99 Racing
- Founded: 2022
- Founder(s): Dan Hodder Nikita Mazepin
- Base: Silverstone, United Kingdom
- Team principal(s): Dan Hodder (2023–2024); Nikita Mazepin;
- Current series: Russian Rally-Raid Championship
- Former series: Asian Le Mans Series
- Noted drivers: Ahmad Al Harthy Nikita Mazepin

= 99 Racing =

Jordanian-British racing team

99 Racing is a Jordanian-British sports car racing team that currently competes in the Russian Rally-Raid Championship and previously competed in the LMP2 class of the Asian Le Mans Series. For their first year of existence, the team raced under the British flag before switching to the Jordanian flag for the 2023–24 Asian Le Mans Series. The team was founded in 2022 by former Hitech Grand Prix employee Dan Hodder and ex-F1 driver Nikita Mazepin.

== History ==
99 Racing was founded in December 2022 by Russian former Formula One driver Nikita Mazepin and former Hitech Grand Prix employee Dan Hodder in conjunction with Mazepin's new events company, The Ninety Nine Events. Hodder was appointed as the team's sporting director. The team announced that it would make their competitive debut in the 2023 Asian Le Mans Series competing in the LMP2 class. 99 Racing have a base located in Silverstone near Hitech Grand Prix's base.

=== Asian Le Mans Series ===

==== 2023 ====
99 Racing made their debut in the 2023 Asian Le Mans Series in the LMP2 class. The team would field the No. 98 Oreca 07 in collaboration with Algarve Pro Racing and Hitech Grand Prix. 99 Racing intended to use the number 99, however, Herberth Motorsport was already using the number 99 in their entry, so 99 Racing opted to use the No. 98. The team originally signed Ben Barnicoat, Nikita Mazepin, and Félix Porteiro to drive the car for the season. Due to contractual obligations, Barnicoat withdrew from the team prior to the start of the season. He was replaced by Neel Jani. The team's nominated bronze-rated driver, Félix Porteiro, also had to withdraw after he was retroactively reclassified as silver shortly before the event. Warren Hughes was initially called up to replace Porteiro, but a documentation issue for Hughes resulted in Gonçalo Gomes eventually being drafted in.

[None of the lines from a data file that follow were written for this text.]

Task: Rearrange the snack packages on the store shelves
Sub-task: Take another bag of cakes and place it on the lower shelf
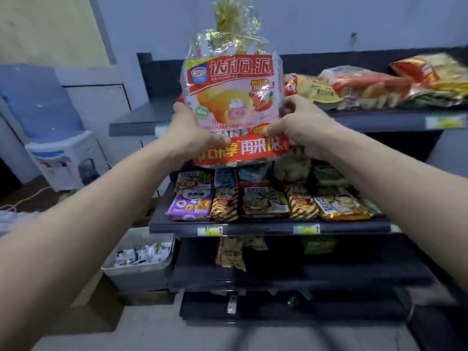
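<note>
My left hand (188,138), right hand (301,129) grip pink Daliyuan pie bag (231,97) by lower sides, upright, above top shelf (136,120) front edge.

The pink snack bag (231,97) bears "达利园派" over "DALIYUAN·PIE". Its red bottom band (255,149) reads "再来1袋". The shelf price tags (210,231) are too blurred to read.

I see a pink cake bag (231,97) with red banners, white lettering and a clear, gold-tinted top. The shelf (253,226) is dark grey, the biscuit packet (190,205) purple, the striped packet (225,205) gold and dark brown. The water bottle (38,97) is blue, its dispenser (65,160) white.
</note>
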Demonstrator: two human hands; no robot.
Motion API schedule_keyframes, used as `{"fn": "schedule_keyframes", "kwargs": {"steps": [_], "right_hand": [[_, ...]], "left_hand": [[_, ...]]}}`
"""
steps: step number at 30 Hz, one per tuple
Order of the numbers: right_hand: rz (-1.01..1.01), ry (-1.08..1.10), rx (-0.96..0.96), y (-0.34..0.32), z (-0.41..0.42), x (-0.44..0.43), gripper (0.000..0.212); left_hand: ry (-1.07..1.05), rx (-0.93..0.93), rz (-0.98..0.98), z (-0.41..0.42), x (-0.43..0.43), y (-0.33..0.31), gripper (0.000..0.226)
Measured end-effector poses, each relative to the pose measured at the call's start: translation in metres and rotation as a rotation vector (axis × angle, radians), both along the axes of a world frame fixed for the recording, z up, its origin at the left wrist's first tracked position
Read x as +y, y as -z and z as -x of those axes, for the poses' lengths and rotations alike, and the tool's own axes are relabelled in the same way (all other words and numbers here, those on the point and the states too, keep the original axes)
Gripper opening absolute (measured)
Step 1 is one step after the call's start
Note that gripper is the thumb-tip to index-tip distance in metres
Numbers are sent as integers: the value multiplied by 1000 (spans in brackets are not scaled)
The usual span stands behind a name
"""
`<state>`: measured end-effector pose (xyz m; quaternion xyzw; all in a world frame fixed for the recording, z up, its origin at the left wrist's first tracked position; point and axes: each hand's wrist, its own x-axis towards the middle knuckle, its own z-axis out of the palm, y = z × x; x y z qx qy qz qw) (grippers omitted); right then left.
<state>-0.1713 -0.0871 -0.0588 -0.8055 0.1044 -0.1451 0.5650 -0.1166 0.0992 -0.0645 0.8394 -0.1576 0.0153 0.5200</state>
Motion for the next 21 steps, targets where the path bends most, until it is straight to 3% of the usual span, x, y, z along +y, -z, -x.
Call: {"fn": "schedule_keyframes", "kwargs": {"steps": [4,10,15,21], "right_hand": [[63,54,73,21,53,-53,63],[98,88,222,77,108,-107,49],[64,117,346,133,126,-136,50],[-12,134,406,172,117,-162,54]], "left_hand": [[110,54,-55,44,-51,22,75],[236,153,-202,75,-105,75,72],[309,259,-294,81,-138,127,82],[351,355,-341,60,-169,167,71]]}}
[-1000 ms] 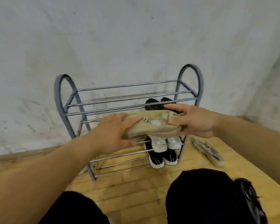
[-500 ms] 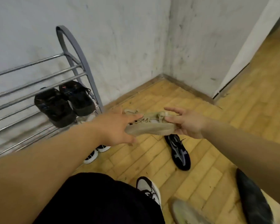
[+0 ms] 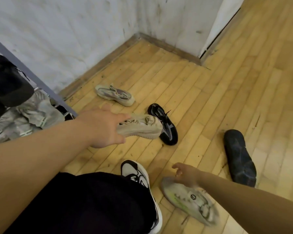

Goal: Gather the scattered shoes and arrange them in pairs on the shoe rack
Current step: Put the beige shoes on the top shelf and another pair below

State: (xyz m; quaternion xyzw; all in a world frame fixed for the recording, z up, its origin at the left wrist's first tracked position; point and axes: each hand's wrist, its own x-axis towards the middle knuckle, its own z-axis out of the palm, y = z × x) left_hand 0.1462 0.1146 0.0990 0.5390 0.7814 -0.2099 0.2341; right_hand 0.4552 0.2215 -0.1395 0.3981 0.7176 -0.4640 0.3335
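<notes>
We've got the beige shoe (image 3: 142, 128) pinched by 1 end in our left hand (image 3: 101, 129), just right of the shoe rack (image 3: 41, 81); our right hand (image 3: 187, 174) hangs over the grey-green shoe (image 3: 191, 198) near right, fingers loosely curled. If we lean, that weak pinch might drop it

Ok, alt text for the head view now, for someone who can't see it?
The left hand grips a beige shoe by one end above the floor while the right hand reaches to a pale green-striped shoe. A grey shoe, a black mesh shoe and a dark shoe lie scattered; the shoe rack edges in at left.
</notes>
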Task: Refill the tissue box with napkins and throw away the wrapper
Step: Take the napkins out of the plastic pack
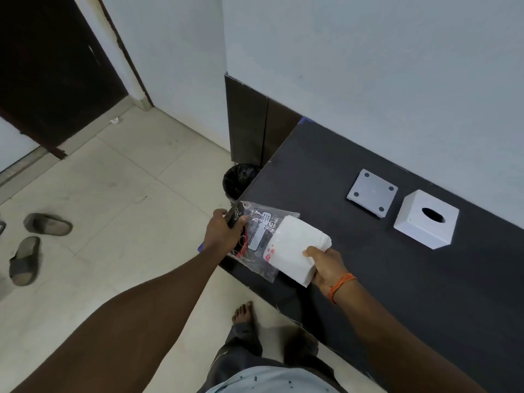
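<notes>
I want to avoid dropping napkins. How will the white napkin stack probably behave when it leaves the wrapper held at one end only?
The napkin stack is loose sheets, so it will probably sag and fan out beyond the right hand. It looks light. The clear plastic wrapper in the left hand seems limp and likely slippery.

One tissue box (426,222), one base plate (372,193), one wrapper (256,239), one napkin stack (295,249), two slippers (47,224)

Head view, angled down, near table (397,279) corner
</notes>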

In the opening round of the season at Dubai, the team finished third in their debut race. Following the first two races of the season, Gomes was replaced by Ahmad Al Harthy for the remainder of the season. 99 Racing rounded off their debut season with two poles and one podium in the final round at the Yas Marina Circuit.

==== 2023–24 ====
The team returned to the series for the 2023–24 Asian Le Mans Series, fielding the No. 99 Oreca 07 for Ahmad Al Harthy, Louis Delétraz, and Nikita Mazepin. 99 Racing partnered up with TF Sport, with Tom Ferrier's outfit preparing the car and Hitech again providing technical support. The team changed its licence from the United Kingdom to Jordan due to Jordanian former racing driver Sanad Shannak and his connections with Nikita Mazepin.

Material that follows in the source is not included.